◆ EXERCISE OBJECTIVE:
Print the listing again exactly, leaving nothing out.

──────── GIVEN MATERIAL

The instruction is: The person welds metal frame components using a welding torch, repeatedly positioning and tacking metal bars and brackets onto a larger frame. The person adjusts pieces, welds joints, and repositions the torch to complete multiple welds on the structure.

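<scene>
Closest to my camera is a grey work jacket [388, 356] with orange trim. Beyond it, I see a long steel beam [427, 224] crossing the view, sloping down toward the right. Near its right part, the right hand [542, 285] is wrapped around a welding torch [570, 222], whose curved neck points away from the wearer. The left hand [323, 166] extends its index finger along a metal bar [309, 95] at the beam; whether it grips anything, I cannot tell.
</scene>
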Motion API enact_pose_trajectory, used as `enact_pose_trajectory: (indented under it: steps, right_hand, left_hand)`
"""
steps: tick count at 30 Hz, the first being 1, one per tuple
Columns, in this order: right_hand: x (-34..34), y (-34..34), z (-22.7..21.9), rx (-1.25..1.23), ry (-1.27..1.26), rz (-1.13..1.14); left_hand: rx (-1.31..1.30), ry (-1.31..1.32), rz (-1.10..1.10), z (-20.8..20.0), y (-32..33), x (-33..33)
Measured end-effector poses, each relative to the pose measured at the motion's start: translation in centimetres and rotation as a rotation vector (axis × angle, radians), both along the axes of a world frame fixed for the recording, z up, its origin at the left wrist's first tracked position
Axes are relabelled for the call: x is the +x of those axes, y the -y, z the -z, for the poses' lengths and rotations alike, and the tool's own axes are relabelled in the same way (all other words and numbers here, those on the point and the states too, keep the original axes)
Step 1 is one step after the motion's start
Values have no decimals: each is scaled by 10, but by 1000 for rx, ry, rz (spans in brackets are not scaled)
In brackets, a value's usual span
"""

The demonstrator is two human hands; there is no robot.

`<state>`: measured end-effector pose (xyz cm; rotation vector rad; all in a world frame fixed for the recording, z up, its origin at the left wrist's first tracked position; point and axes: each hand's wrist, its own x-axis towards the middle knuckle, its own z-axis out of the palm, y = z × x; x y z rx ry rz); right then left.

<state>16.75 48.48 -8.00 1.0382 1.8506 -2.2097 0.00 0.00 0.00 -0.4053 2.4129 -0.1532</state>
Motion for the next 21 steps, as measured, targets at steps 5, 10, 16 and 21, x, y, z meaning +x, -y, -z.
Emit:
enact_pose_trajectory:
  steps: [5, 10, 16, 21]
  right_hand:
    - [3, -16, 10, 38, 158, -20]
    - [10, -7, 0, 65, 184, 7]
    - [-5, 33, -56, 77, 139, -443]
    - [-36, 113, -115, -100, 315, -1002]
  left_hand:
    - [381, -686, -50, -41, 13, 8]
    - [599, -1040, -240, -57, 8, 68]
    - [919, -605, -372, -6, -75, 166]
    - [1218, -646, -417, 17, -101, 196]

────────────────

◆ TASK RESPONSE:
The instruction is: The person welds metal frame components using a welding torch, repeatedly positioning and tacking metal bars and brackets onto a larger frame. The person adjusts pieces, welds joints, and repositions the torch to complete multiple welds on the structure.

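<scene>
Closest to my camera is a grey work jacket [388, 356] with orange trim. Beyond it, I see a long steel beam [427, 224] crossing the view, sloping down toward the right. Near its right part, the right hand [542, 285] is wrapped around a welding torch [570, 222], whose curved neck points away from the wearer. The left hand [323, 166] extends its index finger along a metal bar [309, 95] at the beam; whether it grips anything, I cannot tell.
</scene>
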Motion API enact_pose_trajectory, used as `enact_pose_trajectory: (indented under it: steps, right_hand, left_hand)`
"""
steps: tick count at 30 Hz, the first being 1, one per tuple
Columns, in this order: right_hand: x (-34..34), y (-34..34), z (-22.7..21.9), rx (-1.25..1.23), ry (-1.27..1.26), rz (-1.13..1.14); left_hand: rx (-1.31..1.30), ry (-1.31..1.32), rz (-1.10..1.10), z (-20.8..20.0), y (-32..33), x (-33..33)
Measured end-effector poses, each relative to the pose measured at the motion's start: translation in centimetres and rotation as a rotation vector (axis × angle, radians), both along the axes of a world frame fixed for the recording, z up, its origin at the left wrist's first tracked position
Axes are relabelled for the call: x is the +x of those axes, y the -y, z the -z, for the poses' lengths and rotations alike, and the tool's own axes are relabelled in the same way (all other words and numbers here, those on the point and the states too, keep the original axes)
Step 1 is one step after the motion's start
Values have no decimals: each is scaled by 10, but by 1000 for rx, ry, rz (spans in brackets are not scaled)
In brackets, a value's usual span
"""

The demonstrator is two human hands; there is no robot.

`<state>`: measured end-effector pose (xyz cm; rotation vector rad; all in a world frame fixed for the recording, z up, its origin at the left wrist's first tracked position; point and axes: each hand's wrist, its own x-axis towards the middle knuckle, its own z-axis out of the palm, y = z × x; x y z rx ry rz); right then left.

<state>16.75 48.48 -8.00 1.0382 1.8506 -2.2097 0.00 0.00 0.00 -0.4053 2.4129 -0.1532</state>
Motion for the next 21 steps, as measured, targets at steps 5, 10, 16 and 21, x, y, z meaning +x, -y, -z.
Emit:
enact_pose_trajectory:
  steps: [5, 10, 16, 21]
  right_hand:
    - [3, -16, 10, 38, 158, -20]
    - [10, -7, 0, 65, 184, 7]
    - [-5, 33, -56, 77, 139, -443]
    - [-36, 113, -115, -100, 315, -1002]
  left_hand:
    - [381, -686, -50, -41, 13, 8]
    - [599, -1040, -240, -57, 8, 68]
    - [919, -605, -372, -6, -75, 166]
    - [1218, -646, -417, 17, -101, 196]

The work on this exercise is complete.